Jaffarzad v. Jones Truck Lines, Inc., 561 So.2d 144, 156 (La.App. 3 Cir.), writ denied, 565 So.2d 450 (La.1990).

*20 This is all that must be proven. An injured accident victim is not to be denied her only chance at recovering any or all of her pre-accident health status only because the outcome is uncertain.

Although the possible result and complications of any future surgery are unknown and cannot be fixed with precision, future medical expenses are a legitimate item of damages. Jordan v. Travelers Insurance Company, 257 La. 995, 245 So.2d 151 (1971); Cushman v. Fireman's Fund Ins. Co., 401 So.2d 477 (La.App. 2 Cir.1981).
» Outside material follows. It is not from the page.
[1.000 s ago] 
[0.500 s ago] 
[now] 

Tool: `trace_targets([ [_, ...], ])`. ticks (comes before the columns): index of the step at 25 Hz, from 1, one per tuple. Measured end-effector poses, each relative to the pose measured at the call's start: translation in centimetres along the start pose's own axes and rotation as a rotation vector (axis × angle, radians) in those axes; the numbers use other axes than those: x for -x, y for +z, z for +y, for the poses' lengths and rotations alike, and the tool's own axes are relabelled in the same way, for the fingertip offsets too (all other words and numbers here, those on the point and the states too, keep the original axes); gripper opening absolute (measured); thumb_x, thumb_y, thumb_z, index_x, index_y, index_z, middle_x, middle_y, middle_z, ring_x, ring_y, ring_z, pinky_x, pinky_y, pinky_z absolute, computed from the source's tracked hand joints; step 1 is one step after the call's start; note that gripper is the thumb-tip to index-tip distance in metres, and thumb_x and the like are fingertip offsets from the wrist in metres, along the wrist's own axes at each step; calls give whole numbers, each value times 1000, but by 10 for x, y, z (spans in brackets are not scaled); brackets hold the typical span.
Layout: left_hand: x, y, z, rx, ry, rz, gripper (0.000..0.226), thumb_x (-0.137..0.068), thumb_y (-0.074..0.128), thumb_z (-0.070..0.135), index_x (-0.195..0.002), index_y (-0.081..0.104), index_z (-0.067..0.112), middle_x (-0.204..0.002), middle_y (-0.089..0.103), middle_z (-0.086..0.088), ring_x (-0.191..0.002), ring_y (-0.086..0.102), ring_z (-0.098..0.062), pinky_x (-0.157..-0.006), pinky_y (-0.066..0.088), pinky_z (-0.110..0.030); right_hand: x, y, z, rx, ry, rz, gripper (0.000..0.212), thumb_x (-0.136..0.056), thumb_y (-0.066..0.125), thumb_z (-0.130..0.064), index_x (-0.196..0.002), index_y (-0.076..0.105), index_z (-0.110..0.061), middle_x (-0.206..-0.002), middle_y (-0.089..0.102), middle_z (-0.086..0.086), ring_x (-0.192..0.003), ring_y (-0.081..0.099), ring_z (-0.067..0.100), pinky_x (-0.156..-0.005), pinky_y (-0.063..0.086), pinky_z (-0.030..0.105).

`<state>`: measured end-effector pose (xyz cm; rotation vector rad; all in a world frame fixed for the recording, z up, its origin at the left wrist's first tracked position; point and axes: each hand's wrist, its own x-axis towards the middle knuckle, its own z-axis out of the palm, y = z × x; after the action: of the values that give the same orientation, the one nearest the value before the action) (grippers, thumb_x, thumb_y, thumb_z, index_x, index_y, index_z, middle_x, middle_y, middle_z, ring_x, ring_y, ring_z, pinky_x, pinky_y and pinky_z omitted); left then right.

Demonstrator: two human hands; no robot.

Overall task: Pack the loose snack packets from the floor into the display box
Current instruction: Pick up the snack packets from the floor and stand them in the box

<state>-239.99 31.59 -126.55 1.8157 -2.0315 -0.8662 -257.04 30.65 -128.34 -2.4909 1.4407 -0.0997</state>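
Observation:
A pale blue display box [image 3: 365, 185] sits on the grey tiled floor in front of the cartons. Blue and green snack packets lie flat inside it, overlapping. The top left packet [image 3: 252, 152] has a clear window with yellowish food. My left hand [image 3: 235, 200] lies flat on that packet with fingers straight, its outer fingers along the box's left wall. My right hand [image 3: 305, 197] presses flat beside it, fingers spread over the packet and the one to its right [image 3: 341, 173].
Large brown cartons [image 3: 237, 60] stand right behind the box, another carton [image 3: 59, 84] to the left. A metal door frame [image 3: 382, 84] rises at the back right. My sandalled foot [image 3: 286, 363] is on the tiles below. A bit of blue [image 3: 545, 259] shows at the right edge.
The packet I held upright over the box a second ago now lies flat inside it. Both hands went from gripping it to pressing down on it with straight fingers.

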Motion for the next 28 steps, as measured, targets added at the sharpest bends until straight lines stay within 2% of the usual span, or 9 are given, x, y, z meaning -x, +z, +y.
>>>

Guillory v. Avondale Shipyards, Inc., 448 So.2d 1281,1287 (La.1984).

In this case, the record shows that plaintiff sought conservative medical care as long as possible, and only when this conservative care proved ineffectual did she and her treating physician opt for the more invasive procedure. First, plaintiff saw Dr. Wynn Harvey, a chiropractor. With no relief forthcoming, plaintiff was seen by Drs. Fritchie and Ricciardi, both of whom seemed to believe, consistent with plaintiff's assertions, that surgery offered plaintiff her only hope of physical improvement.

This was all that the law required of plaintiff, particularly since defendant's liability is conceded.